**Working data**
──────────────────────────────

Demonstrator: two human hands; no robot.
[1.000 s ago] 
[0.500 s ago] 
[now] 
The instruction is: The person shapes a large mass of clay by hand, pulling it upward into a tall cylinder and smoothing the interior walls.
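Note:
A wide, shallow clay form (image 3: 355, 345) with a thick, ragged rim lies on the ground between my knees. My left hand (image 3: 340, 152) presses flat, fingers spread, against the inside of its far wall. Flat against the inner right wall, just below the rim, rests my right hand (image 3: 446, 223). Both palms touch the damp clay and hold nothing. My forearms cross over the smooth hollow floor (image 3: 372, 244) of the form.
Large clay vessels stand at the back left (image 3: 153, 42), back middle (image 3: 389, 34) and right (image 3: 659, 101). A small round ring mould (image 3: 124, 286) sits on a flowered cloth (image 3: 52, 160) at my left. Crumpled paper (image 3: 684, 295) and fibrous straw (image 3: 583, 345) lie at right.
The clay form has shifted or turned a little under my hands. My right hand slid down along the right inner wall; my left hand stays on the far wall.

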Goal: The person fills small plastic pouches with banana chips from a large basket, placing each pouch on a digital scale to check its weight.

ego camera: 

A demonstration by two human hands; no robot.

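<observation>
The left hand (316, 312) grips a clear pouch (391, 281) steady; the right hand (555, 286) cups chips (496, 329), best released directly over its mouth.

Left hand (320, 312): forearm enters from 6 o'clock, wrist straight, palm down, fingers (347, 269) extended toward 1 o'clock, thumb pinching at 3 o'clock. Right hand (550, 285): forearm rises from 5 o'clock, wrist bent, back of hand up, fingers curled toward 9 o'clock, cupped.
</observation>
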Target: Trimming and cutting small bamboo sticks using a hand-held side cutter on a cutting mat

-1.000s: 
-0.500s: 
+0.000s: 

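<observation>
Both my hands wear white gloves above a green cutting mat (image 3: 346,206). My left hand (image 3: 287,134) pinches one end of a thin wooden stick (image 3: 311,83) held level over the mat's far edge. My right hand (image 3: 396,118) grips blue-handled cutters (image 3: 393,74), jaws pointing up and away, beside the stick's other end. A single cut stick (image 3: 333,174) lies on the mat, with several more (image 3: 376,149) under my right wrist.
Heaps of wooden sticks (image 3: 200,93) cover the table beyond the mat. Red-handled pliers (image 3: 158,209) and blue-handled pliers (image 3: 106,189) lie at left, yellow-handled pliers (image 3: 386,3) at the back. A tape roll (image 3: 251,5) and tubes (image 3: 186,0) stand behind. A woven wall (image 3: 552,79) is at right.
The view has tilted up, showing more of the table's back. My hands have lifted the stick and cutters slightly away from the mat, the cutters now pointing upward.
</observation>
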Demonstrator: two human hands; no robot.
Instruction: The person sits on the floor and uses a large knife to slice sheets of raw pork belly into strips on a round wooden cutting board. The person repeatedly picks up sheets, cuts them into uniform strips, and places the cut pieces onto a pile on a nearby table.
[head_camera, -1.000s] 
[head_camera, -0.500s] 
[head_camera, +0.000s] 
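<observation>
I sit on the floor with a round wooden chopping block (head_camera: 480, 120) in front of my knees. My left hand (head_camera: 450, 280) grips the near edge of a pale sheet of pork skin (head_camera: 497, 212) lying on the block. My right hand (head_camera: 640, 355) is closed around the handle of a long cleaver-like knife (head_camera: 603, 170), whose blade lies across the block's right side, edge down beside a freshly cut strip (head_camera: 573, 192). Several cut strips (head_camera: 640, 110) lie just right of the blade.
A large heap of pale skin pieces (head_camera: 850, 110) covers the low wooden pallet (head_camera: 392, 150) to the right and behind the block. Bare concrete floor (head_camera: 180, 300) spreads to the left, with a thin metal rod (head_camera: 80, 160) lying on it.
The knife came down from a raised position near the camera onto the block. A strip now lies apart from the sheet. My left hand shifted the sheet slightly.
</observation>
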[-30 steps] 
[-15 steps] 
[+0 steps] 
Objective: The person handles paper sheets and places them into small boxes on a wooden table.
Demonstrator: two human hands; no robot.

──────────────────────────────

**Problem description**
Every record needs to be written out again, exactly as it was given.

**Finished task**
Demonstrator: two human hands; no robot.
[1.000 s ago] 
[0.500 s ago] 
[now] 
The instruction is: The person shapes a large mass of clay by hand, pulling it upward into a tall cylinder and smoothing the interior walls.
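Note:
A wide, shallow clay form (image 3: 355, 345) with a thick, ragged rim lies on the ground between my knees. My left hand (image 3: 340, 152) presses flat, fingers spread, against the inside of its far wall. Flat against the inner right wall, just below the rim, rests my right hand (image 3: 446, 223). Both palms touch the damp clay and hold nothing. My forearms cross over the smooth hollow floor (image 3: 372, 244) of the form.
Large clay vessels stand at the back left (image 3: 153, 42), back middle (image 3: 389, 34) and right (image 3: 659, 101). A small round ring mould (image 3: 124, 286) sits on a flowered cloth (image 3: 52, 160) at my left. Crumpled paper (image 3: 684, 295) and fibrous straw (image 3: 583, 345) lie at right.
The clay form has shifted or turned a little under my hands. My right hand slid down along the right inner wall; my left hand stays on the far wall.
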
Goal: The person fills small plastic pouches with banana chips from a large basket, placing each pouch on a digital scale to check its weight.

ego camera: 

A demonstration by two human hands; no robot.

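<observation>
The left hand (316, 312) grips a clear pouch (391, 281) steady; the right hand (555, 286) cups chips (496, 329), best released directly over its mouth.

Left hand (320, 312): forearm enters from 6 o'clock, wrist straight, palm down, fingers (347, 269) extended toward 1 o'clock, thumb pinching at 3 o'clock. Right hand (550, 285): forearm rises from 5 o'clock, wrist bent, back of hand up, fingers curled toward 9 o'clock, cupped.
</observation>
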Target: Trimming and cutting small bamboo sticks using a hand-held side cutter on a cutting mat

-1.000s: 
-0.500s: 
+0.000s: 

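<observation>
Both my hands wear white gloves above a green cutting mat (image 3: 346,206). My left hand (image 3: 287,134) pinches one end of a thin wooden stick (image 3: 311,83) held level over the mat's far edge. My right hand (image 3: 396,118) grips blue-handled cutters (image 3: 393,74), jaws pointing up and away, beside the stick's other end. A single cut stick (image 3: 333,174) lies on the mat, with several more (image 3: 376,149) under my right wrist.
Heaps of wooden sticks (image 3: 200,93) cover the table beyond the mat. Red-handled pliers (image 3: 158,209) and blue-handled pliers (image 3: 106,189) lie at left, yellow-handled pliers (image 3: 386,3) at the back. A tape roll (image 3: 251,5) and tubes (image 3: 186,0) stand behind. A woven wall (image 3: 552,79) is at right.
The view has tilted up, showing more of the table's back. My hands have lifted the stick and cutters slightly away from the mat, the cutters now pointing upward.
</observation>
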Demonstrator: two human hands; no robot.
Instruction: The person sits on the floor and uses a large knife to slice sheets of raw pork belly into strips on a round wooden cutting board. The person repeatedly picks up sheets, cuts them into uniform strips, and places the cut pieces onto a pile on a nearby table.
[head_camera, -1.000s] 
[head_camera, -0.500s] 
[head_camera, +0.000s] 
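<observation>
I sit on the floor with a round wooden chopping block (head_camera: 480, 120) in front of my knees. My left hand (head_camera: 450, 280) grips the near edge of a pale sheet of pork skin (head_camera: 497, 212) lying on the block. My right hand (head_camera: 640, 355) is closed around the handle of a long cleaver-like knife (head_camera: 603, 170), whose blade lies across the block's right side, edge down beside a freshly cut strip (head_camera: 573, 192). Several cut strips (head_camera: 640, 110) lie just right of the blade.
A large heap of pale skin pieces (head_camera: 850, 110) covers the low wooden pallet (head_camera: 392, 150) to the right and behind the block. Bare concrete floor (head_camera: 180, 300) spreads to the left, with a thin metal rod (head_camera: 80, 160) lying on it.
The knife came down from a raised position near the camera onto the block. A strip now lies apart from the sheet. My left hand shifted the sheet slightly.
</observation>
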[-30 steps] 
[-15 steps] 
[+0 steps] 
Objective: The person handles paper sheets and places them into small boxes on a wooden table.
Demonstrator: two human hands; no robot.

The submitted response is complete.